Several hybrid approaches suggest that the use of ECMWF solutions can be used to train statistical models that allow for improving the skill of the dynamic model in a given region. For example, [20] uses supervised learning methods and neural networks to obtain forecasts of the flow of the Tocantins River. To do this, they apply a bias-correction scheme to the outputs of the dynamic model to then feed the statistical models. Their results coincide with [21], who finds that the ECMWF is able to represent the rainfall seasonality in the region of interest. Other authors such as [22] and [23] have used other methods such as Bayesian models or wavelet functions to obtain similar results.

[24] uses categorical classification correction models using machine learning techniques based on ECMWF solutions. This research evaluates two methodologies.

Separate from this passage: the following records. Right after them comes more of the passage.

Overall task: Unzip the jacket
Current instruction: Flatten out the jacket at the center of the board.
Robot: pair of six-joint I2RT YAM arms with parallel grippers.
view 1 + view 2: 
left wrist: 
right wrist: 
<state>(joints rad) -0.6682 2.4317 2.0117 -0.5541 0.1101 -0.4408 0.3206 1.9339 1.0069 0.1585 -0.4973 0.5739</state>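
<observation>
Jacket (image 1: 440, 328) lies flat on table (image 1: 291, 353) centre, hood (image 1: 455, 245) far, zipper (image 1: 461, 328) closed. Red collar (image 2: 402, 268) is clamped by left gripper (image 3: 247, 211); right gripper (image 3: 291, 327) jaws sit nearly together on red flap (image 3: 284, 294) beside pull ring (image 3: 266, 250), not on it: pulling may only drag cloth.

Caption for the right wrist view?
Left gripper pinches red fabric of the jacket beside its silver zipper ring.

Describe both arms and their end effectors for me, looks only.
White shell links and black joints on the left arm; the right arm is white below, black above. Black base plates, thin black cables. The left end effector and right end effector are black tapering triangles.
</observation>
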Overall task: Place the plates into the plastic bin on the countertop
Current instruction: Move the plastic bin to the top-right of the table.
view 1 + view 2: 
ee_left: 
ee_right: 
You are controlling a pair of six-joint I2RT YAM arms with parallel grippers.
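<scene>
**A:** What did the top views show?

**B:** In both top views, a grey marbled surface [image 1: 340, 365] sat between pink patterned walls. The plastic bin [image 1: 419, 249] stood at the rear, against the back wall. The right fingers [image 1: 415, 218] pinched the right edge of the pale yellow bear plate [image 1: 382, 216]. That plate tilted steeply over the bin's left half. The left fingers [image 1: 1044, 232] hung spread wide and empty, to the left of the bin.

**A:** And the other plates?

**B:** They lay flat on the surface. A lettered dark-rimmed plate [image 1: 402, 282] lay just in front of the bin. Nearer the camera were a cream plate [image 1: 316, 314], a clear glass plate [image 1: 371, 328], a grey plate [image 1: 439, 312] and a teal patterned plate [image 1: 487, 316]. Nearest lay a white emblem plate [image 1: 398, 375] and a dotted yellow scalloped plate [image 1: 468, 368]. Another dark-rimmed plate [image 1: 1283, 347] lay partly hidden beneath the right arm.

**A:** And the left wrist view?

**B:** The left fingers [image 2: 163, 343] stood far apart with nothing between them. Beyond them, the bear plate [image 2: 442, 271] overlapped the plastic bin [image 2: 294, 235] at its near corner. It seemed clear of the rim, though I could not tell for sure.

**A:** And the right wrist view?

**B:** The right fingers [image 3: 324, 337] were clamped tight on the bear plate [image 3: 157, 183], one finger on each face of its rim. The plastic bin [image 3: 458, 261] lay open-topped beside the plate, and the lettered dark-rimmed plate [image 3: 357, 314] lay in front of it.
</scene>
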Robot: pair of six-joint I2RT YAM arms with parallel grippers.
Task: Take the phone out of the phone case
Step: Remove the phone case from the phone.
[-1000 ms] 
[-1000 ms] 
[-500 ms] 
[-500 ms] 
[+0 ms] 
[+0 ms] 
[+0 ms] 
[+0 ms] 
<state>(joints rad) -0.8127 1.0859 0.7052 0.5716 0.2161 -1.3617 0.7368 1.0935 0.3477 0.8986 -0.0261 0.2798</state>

On the one hand, they use the ECMWF ensemble mean as input data for various machine learning schemes that are evaluated as individual models. The second methodology uses the ensemble members separately to give input to the models, thus generating committee models. Their results suggest that the second approach allows for preserving the physical relationship through individual training of the statistical model with each ensemble member of ECMWF.

At national, work with predictive purposes on seasonal and sub-seasonal scales has been superficial and has been fundamentally oriented to purely statistical approaches. They can be cited ([25] [26]) who suggest the use of a regression model 6 months in advance. On the other hand, [27] try to use a dynamic approach, selecting the WRF (Weather Research and Forecasting) with the objective of predicting precipitation associated with synoptic-scale systems. This last variant, however, has the weakness of being fundamentally based on existing experiences with short- and medium-term forecasting. None of these experiences managed to be fully developed.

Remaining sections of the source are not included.